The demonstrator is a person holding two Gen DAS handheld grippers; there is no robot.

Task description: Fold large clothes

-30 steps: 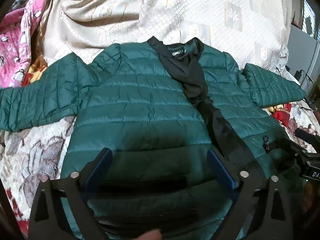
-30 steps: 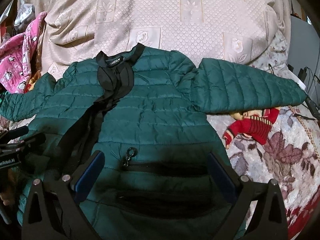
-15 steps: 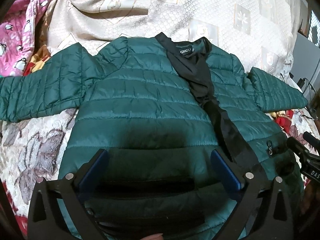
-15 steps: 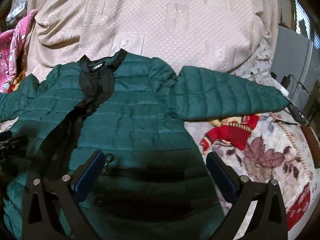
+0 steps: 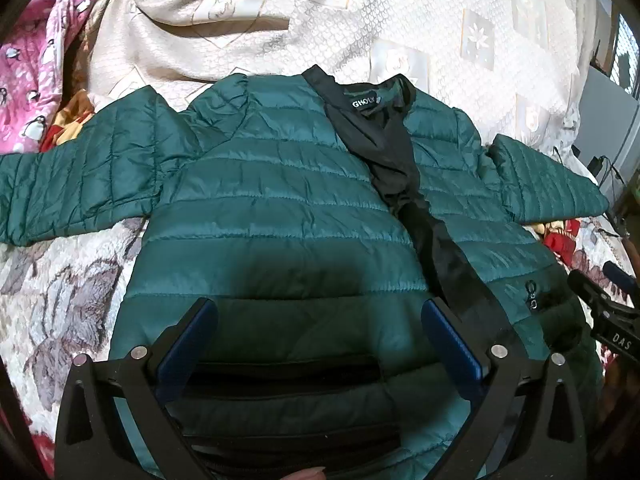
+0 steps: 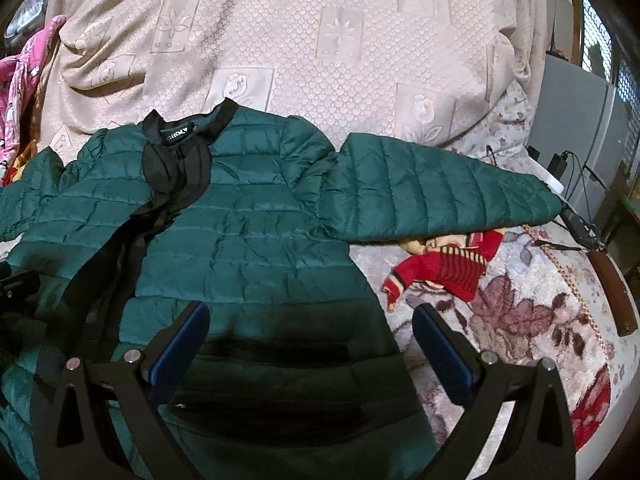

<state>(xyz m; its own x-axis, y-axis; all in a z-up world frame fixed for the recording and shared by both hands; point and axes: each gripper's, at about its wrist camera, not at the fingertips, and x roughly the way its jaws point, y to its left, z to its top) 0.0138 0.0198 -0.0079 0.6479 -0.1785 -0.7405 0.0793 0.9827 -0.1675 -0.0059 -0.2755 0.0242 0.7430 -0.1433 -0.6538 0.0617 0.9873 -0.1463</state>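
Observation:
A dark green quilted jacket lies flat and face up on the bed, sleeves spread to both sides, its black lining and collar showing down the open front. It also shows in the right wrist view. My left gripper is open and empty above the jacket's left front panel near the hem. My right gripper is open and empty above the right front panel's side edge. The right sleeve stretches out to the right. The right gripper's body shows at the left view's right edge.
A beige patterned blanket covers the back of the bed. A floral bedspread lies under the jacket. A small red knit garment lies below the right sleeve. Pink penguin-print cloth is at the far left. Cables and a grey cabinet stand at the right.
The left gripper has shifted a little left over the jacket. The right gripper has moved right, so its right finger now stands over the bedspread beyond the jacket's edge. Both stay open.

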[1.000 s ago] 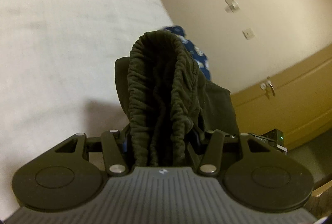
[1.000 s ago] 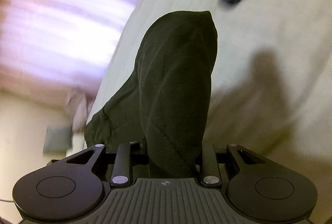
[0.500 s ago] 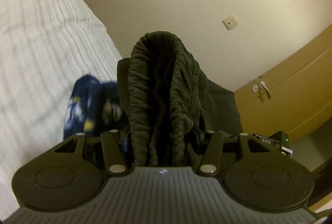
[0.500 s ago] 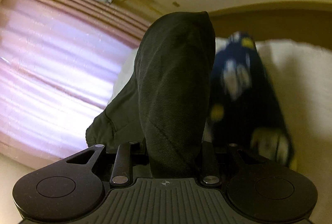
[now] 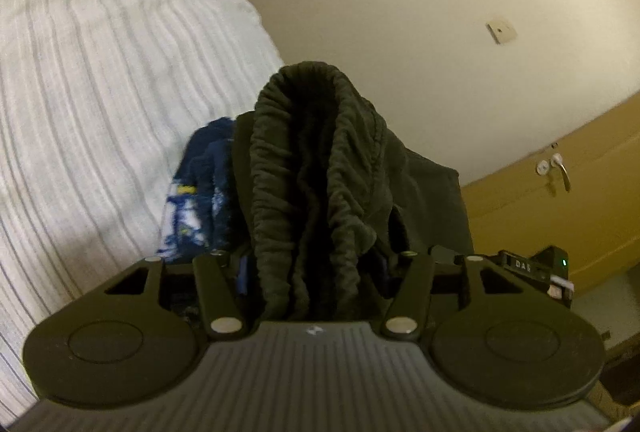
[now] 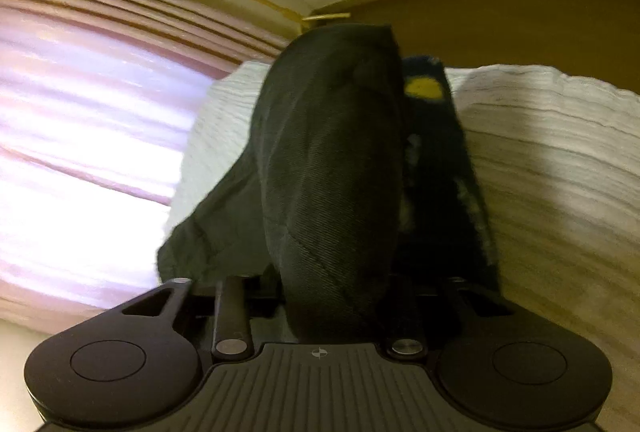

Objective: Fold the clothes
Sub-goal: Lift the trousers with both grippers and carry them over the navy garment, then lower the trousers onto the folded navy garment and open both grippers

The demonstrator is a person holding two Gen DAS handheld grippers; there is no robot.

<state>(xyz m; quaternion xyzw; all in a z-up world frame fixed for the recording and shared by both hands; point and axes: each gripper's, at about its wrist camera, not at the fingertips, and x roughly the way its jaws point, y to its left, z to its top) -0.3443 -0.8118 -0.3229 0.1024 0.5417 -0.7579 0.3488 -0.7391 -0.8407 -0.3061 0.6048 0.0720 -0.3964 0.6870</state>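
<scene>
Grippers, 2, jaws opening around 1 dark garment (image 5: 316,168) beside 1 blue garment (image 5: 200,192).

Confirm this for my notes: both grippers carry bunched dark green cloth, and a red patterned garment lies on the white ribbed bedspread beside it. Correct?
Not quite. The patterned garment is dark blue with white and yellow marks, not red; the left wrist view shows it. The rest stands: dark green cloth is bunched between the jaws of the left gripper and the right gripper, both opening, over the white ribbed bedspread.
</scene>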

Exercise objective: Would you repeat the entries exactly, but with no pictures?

Task answer:
The demonstrator is a person holding two Gen DAS handheld grippers; there is no robot.

Task description: Fold large clothes

-30 steps: 
-30 steps: 
-15 steps: 
-15 steps: 
+0 steps: 
+0 steps: 

<state>(xyz m; its own x-axis, y-axis; all in a z-up world frame fixed for the recording and shared by both hands; point and axes: each gripper's, at about its wrist camera, not at the fingertips, and x roughly the way its jaws point, y to its left, z to its top) 0.0138 0.0198 -0.0079 0.6479 -0.1785 -0.7405 0.0793 0.9827 -0.1675 -0.0059 -0.2755 0.0242 0.7430 -0.1433 -0.6538 0.0617 0.9873 -0.1463</state>
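Observation:
A dark green quilted jacket lies flat and face up on the bed, sleeves spread to both sides, its black lining and collar showing down the open front. It also shows in the right wrist view. My left gripper is open and empty above the jacket's left front panel near the hem. My right gripper is open and empty above the right front panel's side edge. The right sleeve stretches out to the right. The right gripper's body shows at the left view's right edge.
A beige patterned blanket covers the back of the bed. A floral bedspread lies under the jacket. A small red knit garment lies below the right sleeve. Pink penguin-print cloth is at the far left. Cables and a grey cabinet stand at the right.
The left gripper has shifted a little left over the jacket. The right gripper has moved right, so its right finger now stands over the bedspread beyond the jacket's edge. Both stay open.
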
[1.000 s ago] 
[1.000 s ago] 
[0.500 s ago] 
[0.500 s ago] 
[now] 
[now] 

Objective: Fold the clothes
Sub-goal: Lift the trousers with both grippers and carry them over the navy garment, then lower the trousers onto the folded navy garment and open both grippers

The demonstrator is a person holding two Gen DAS handheld grippers; there is no robot.

<state>(xyz m; quaternion xyzw; all in a z-up world frame fixed for the recording and shared by both hands; point and axes: each gripper's, at about its wrist camera, not at the fingertips, and x roughly the way its jaws point, y to its left, z to its top) -0.3443 -0.8118 -0.3229 0.1024 0.5417 -0.7579 0.3488 -0.7391 -0.8407 -0.3061 0.6048 0.0720 -0.3964 0.6870</state>
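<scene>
Grippers, 2, jaws opening around 1 dark garment (image 5: 316,168) beside 1 blue garment (image 5: 200,192).

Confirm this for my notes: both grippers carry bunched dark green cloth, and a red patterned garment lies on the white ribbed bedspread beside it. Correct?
Not quite. The patterned garment is dark blue with white and yellow marks, not red; the left wrist view shows it. The rest stands: dark green cloth is bunched between the jaws of the left gripper and the right gripper, both opening, over the white ribbed bedspread.
</scene>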

The exercise was worked through completely.